Ralston and Babe had concealed themselves behind a cut-bank which in the rainy season was a tributary of the creek. They were waiting for daylight, and for the guard to grow sleepy and careless. With little more emotion than hunters waiting in a blind for the birds to go over, the two men examined their rifles and six-shooters. They talked in undertones, laughing a little at some droll observation or reminiscence. Only by a sparkle of deviltry in Babe's blue eyes, and an added gravity of expression upon Ralston's face, at moments, would the closest observer have known that anything unusual was about to take place. Yet each realized to the fullest extent the possible dangers ahead of them. Smith, they knew to be resourceful, he would be desperate, and Tubbs, ignorant and weak of will as he was, might be frightened into a kind of frenzied courage. The best laid plans did not always work out according to schedule, and if by any chance they were discovered, and the thieves reached their guns, the odds were equal. But it was not their way to talk of danger to themselves. That there was danger was a fact, too obvious to discuss, but that it was no hindrance to the carrying out of their plans was also accepted as being too evident to waste words upon.

While the east grew pink, they talked of mutual acquaintances, of horses they had owned, of guns and big game, of dinners they had eaten, of socks and saddle blankets that had been stolen from them in cow outfits—the important and trivial were of like interest to these old friends waiting for what, as each well knew, might be their last sunrise.
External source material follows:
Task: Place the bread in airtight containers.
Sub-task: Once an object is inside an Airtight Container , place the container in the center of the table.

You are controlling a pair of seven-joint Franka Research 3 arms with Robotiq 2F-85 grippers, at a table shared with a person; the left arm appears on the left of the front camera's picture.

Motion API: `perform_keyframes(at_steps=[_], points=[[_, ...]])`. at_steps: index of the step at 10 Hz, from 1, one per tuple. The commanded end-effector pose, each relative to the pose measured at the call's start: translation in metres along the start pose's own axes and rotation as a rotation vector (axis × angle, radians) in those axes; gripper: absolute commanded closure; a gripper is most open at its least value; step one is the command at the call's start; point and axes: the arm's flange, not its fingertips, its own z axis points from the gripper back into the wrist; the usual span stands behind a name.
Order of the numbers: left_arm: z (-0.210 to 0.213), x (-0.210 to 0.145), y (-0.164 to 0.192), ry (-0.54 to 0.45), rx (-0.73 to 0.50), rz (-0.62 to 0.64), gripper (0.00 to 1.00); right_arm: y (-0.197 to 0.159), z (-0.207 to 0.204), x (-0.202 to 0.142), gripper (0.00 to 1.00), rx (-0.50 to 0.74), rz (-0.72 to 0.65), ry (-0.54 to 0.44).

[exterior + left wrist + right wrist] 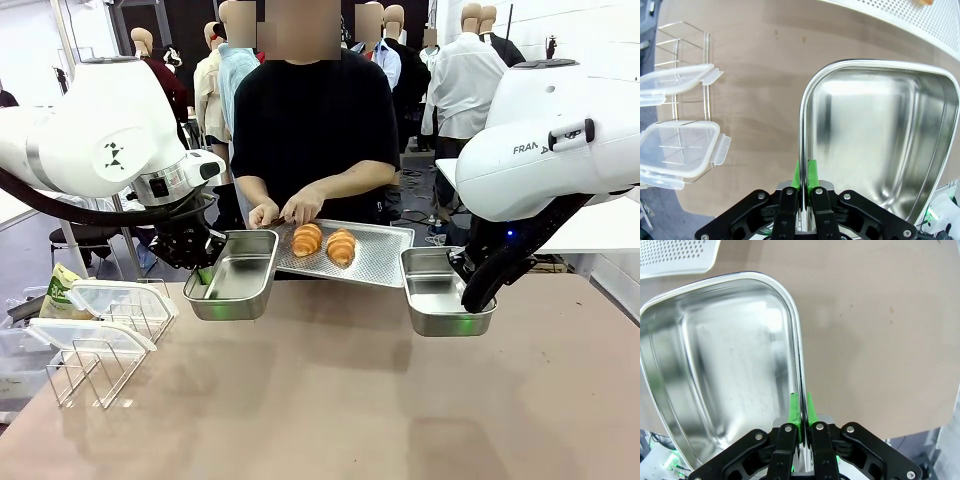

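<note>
Clamping rim of left tub (240, 265) in left gripper (805, 176), of right tub (430, 290) in right gripper (801, 409); bread (307, 240) on tray (385, 252) between, nearer left.

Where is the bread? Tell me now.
Front view: the bread lies on the perforated tray at the far side, midway between the left container and the right container.

Front view faces across tabletop (330, 400) at person (310, 120). Wrist views look down, close, along left pincer (804, 180) and right pincer (800, 412); all share tray (380, 255).
</note>
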Motion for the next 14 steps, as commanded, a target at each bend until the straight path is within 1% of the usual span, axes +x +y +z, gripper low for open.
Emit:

Ralston finally crawled to the top of the cut-bank and looked cautiously about.

"It's time," he said briefly.

"Bueno." Babe gave an extra twitch to the silk handkerchief knotted about his neck, which, with him, signified a readiness for action.
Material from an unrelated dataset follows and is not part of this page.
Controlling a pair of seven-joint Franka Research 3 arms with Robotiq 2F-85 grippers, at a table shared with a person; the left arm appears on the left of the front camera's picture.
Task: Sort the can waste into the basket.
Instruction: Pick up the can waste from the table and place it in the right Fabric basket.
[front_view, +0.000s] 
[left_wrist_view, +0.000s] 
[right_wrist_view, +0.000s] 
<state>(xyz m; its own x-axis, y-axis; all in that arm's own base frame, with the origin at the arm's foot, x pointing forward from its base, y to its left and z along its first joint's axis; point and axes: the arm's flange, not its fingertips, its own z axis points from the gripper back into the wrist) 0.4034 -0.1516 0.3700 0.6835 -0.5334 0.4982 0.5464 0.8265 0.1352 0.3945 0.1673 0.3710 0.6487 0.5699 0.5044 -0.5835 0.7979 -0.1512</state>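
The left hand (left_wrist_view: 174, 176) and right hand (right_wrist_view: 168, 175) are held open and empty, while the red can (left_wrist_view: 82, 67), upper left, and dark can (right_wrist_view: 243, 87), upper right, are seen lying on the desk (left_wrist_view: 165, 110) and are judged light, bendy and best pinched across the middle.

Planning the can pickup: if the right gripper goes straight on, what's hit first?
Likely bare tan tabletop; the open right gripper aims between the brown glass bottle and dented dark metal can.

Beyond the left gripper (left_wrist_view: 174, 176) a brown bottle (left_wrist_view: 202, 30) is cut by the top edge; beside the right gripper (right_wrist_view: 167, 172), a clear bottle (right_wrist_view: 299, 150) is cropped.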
He joined Ralston at the top of the cut-bank.

"Not a sign!" he whispered. "Looks like you and me owned the world, Dick."
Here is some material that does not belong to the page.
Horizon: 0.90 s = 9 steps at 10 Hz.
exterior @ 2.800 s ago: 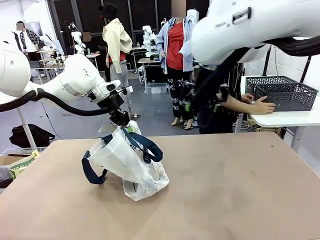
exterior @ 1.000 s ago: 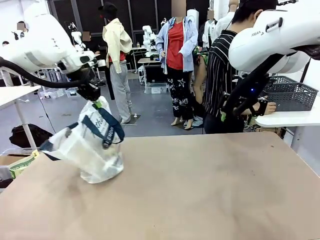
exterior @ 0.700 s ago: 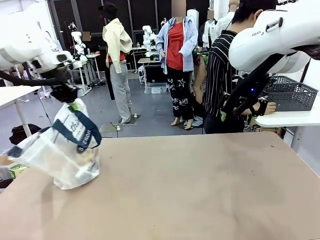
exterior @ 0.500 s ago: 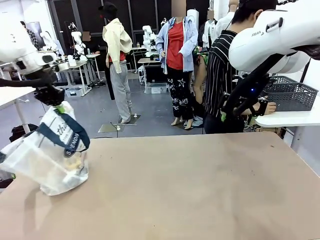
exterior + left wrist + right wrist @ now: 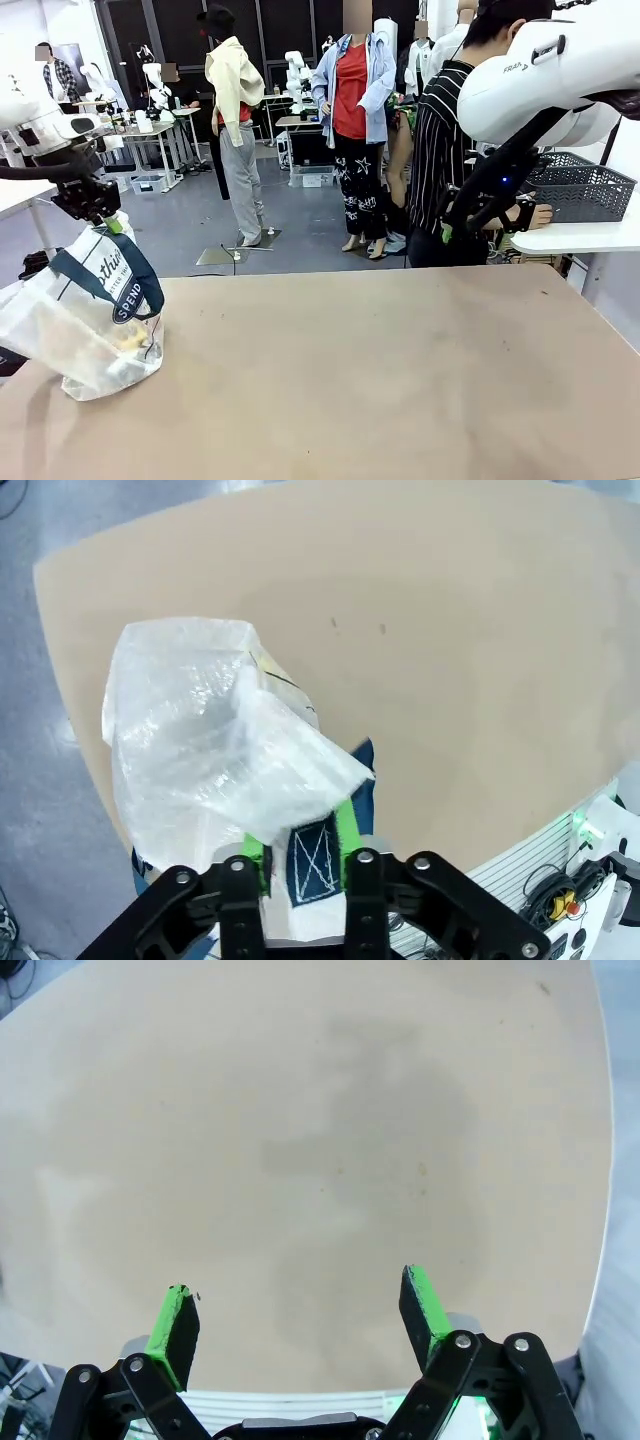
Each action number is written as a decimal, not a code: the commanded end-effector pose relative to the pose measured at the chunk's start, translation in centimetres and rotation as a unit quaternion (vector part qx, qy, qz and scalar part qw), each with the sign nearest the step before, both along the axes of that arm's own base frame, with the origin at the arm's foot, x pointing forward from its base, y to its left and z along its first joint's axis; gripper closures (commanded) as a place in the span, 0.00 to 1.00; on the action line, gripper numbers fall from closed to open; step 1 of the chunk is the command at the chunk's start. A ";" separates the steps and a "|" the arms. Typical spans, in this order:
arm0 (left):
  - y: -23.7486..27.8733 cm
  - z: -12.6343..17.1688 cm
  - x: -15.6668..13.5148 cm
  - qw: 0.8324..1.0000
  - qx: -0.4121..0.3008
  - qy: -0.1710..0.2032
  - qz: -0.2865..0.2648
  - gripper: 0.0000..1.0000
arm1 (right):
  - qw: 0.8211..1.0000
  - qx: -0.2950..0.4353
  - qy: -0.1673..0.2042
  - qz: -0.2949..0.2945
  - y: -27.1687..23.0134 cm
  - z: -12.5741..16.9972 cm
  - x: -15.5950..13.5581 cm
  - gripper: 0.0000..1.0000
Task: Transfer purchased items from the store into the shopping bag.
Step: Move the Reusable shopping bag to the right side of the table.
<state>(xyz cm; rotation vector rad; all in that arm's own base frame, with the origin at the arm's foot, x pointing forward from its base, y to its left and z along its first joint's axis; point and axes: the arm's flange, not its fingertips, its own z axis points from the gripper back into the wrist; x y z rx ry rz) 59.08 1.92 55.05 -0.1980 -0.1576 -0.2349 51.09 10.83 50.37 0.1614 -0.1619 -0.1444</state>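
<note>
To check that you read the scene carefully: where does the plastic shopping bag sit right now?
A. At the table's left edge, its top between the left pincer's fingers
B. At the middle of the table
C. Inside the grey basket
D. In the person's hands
A: the shopping bag rests at the left edge of the table, its top between the fingers of the left pincer; the basket stands apart on a side table.

Tan table (image 5: 400,380), scuffed top, shopping bag (image 5: 85,325) resting at its left edge, slumped, white side table (image 5: 575,238) bearing the store (image 5: 570,190)
</note>
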 end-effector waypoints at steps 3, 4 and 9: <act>-2.8 2.3 0.9 0.998 -0.001 -0.057 0.016 0.00 | 1.000 -0.003 -0.001 0.003 0.0 0.0 0.0 0.00; -4.3 3.0 0.7 0.997 0.007 -0.076 -0.001 0.00 | 1.000 -0.003 -0.001 0.003 0.0 0.0 0.0 0.00; -14.0 3.9 2.3 0.989 0.033 -0.103 -0.103 0.00 | 1.000 -0.003 -0.001 0.003 0.0 0.0 0.0 0.00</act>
"We'll lead the horses a little closer, in case we need them quick. Then, we'll keep that bunch of brush between us and them, till we get close enough. You take Tubbs, and I'll cover Smith—I want that satisfaction," he added grimly.

It was a typical desert morning, redolent with sage, which the night's dew brought out strongly. The pink light changing rapidly to crimson was seeking out the draws and coulees where the purple shadows of night still lay. The only sound was the cry of the mourning doves, answering each other's plaintive calls. And across the panorama of yellow sand, green sage-brush, burning cactus flowers, distant peaks of purple, all bathed alike in the gorgeous crimson light of morning, two dark figures crept with the stealthiness of Indians.

From behind the bush which had been their objective-point they could hear and see the cattle moving in the brush below; then a horse on picket snorted, and as they slid quietly down the bank they heard a sound which made Babe snicker.

"Is that a cow chokin' to death," he whispered, "or one of them cherubs merely sleepin'?"

In sight of the prone figures, they halted.

Smith, with his hat on, his head pillowed on his saddle, was rolled in an old army blanket; while Tubbs, from a sitting position against a tree, had fallen over on the ground with his knees drawn to his chin. His mouth, from which frightful sounds of strangulation were issuing, was wide open, and he showed a little of the whites of his eyes as he slumbered.

"Ain't he a dream?" breathed Babe in Ralston's ear. "How I'd like a picture of that face to keep in the back of my watch!"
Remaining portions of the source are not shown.